The experiments were conducted using colonies of Apis cerana and Apis mellifera at the apiary of National Institute of Agriculture Science, RDA, Rep. of Korea from May to August 2016. Semen of Vietnamese drones was collected at the A. cerana apiary in Hung Yen province of Vietnam in July 2016. Apiaries of A. cerana were setup to rear drones and virgin queens, and to introduce virgin and artificially inseminated queens for two experiments: First experiment had 20 beehives; the second experiment had other 20 beehives in different place. The A. mellifera drones were reared from three different hives in A. mellifera apiary.

Drones of A. cerana and A. mellifera for semen collection were caught on the entrances of different hives and caged in a plastic box (having supplement food and water supplied) with 200 drones in one batches (or tests). There are about 1400 drones of Korean A. cerana (7 tests), 600 drones (3 tests) of Vietnamese A. cerana and 1000 drones of Korean A. mellifera were used to collect semen.

Queen cells of A. cerana were artificially reared twice on May and June 2016. Virgin queens were artificially inseminated 6 days after emergence. The Schley’s instrument was used to do artificial insemination for the virgin queens. CO 2 narcotizing was used during the inseminating process to immobile queens on queen’s holder. The process of artificial insemination was applied following the method of Laidlaw (1987) as in Fig. 2 and 3. To stimulate egglaying of artificially inseminated queen, there were twice CO 2 treatments, once before and once after the date of artificial insemination.
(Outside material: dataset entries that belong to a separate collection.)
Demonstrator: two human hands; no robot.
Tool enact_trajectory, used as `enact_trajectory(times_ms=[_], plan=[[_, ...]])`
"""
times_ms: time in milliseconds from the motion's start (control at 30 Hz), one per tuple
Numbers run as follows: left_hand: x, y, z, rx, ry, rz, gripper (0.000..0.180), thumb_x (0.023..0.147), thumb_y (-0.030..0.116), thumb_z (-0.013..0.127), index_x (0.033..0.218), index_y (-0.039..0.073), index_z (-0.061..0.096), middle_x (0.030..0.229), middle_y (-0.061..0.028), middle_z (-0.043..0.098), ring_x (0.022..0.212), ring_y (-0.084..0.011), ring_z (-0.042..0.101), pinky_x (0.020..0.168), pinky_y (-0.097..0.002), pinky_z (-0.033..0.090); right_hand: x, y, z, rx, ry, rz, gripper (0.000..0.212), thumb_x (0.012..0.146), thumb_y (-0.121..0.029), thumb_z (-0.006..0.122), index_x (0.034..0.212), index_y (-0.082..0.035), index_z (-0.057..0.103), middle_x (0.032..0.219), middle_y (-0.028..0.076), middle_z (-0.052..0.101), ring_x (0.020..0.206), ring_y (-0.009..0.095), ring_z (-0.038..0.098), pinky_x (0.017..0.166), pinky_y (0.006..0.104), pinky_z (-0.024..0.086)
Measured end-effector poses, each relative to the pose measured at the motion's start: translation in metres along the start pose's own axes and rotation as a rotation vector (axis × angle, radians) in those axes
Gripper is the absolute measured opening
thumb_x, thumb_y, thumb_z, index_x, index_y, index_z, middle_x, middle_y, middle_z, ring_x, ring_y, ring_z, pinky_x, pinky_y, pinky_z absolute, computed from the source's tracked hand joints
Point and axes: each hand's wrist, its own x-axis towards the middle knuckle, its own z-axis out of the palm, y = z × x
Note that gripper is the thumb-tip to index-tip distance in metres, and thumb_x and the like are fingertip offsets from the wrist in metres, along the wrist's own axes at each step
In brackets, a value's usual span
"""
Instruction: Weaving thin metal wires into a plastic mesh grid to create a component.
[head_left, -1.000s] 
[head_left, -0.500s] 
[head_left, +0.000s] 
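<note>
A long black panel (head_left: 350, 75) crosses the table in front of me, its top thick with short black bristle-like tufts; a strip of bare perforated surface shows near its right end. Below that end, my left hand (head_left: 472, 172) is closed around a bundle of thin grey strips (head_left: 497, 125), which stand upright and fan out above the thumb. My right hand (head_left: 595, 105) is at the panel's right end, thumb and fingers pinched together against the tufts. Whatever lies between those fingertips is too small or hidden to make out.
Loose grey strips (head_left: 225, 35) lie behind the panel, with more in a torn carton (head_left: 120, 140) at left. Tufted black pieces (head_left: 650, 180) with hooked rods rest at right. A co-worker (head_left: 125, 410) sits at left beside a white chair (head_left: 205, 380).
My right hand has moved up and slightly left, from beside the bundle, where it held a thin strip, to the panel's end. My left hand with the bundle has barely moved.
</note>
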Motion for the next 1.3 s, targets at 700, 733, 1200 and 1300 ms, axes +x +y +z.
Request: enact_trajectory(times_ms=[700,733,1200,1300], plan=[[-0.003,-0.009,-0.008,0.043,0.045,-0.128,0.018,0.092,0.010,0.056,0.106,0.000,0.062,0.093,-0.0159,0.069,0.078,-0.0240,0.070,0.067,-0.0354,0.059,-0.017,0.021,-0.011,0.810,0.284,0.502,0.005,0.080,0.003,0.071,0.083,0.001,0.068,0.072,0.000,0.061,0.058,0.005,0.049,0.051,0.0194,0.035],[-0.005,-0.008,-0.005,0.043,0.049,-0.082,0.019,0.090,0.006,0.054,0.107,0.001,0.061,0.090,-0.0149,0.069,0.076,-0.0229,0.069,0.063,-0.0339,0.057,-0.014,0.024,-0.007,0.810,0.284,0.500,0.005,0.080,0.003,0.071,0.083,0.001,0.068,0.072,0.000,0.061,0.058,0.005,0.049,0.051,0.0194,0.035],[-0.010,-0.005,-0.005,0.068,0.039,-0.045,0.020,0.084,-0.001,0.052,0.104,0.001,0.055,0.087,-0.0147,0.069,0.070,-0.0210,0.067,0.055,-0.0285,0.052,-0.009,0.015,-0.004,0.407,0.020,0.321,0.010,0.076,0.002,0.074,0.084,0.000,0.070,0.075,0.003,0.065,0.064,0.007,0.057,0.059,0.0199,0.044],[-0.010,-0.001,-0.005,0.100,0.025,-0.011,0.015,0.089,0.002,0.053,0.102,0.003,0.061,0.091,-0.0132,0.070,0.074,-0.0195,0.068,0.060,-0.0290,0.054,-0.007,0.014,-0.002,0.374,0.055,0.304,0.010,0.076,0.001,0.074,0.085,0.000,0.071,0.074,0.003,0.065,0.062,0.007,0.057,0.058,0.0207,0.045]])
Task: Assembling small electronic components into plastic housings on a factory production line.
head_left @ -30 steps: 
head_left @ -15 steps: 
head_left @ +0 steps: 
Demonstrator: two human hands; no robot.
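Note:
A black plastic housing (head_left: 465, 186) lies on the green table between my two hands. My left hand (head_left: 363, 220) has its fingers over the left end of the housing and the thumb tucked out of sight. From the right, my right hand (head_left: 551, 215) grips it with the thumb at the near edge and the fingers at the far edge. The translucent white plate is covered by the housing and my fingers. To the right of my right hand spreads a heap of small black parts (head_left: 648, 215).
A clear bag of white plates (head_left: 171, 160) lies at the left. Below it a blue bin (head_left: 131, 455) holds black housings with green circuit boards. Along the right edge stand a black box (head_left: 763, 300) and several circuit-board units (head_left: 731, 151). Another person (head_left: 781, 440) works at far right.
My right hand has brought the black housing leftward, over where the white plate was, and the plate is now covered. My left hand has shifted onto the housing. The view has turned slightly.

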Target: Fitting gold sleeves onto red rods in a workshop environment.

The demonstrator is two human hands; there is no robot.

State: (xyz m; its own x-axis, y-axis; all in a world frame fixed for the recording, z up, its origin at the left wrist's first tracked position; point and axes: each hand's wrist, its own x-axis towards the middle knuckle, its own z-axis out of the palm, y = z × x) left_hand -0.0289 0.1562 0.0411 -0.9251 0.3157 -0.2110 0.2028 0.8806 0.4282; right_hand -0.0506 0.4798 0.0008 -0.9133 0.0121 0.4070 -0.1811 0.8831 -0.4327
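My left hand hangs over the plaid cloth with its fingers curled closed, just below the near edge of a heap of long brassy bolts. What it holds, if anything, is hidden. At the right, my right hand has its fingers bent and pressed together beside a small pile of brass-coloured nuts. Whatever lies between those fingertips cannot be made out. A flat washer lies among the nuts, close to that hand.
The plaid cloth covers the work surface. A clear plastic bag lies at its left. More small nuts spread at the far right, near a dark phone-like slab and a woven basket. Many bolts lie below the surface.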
Queens received twice insemination didn’t have the second CO 2 treatment.

Semen of drones in one test (200 drones) was collected using glass capillary tube. The amount of collected semen was measured by Harbo syringe ( Fig. 1).

Drones for semen collection were caught in the entrance of the hives between 14:00 h and 15:00 h. Drone cage was kept in cool and dark place about 10 minutes to calm down drones. A researcher squeezed the thorax of the drone to evert the endophallus and semen. Number of drones that endophallus were partly everted or unable to eject semen was considered as failure drones.

On May, 14 virgin queens were introduced into mating hives with medium colony size (about 3,500~4,000 adult bees with 3 brood combs). Four queens were let to naturally mate, the rest 10 queens were artificially inseminated; 5 queens were inseminated once with 4 micro-little (μl) of semen and the other ones were inseminated twice, each time with 4μl of semen.

On June, the experiment was repeated. The artificially inseminated queens and naturally mated ones were let to lay egg in mating hives with medium colony size (about 4,000 adult bees with 3 brood combs) to evaluate queens’ performance by their brood production and colony development. All experiment colonies were similarly supplied with supplemental feedings.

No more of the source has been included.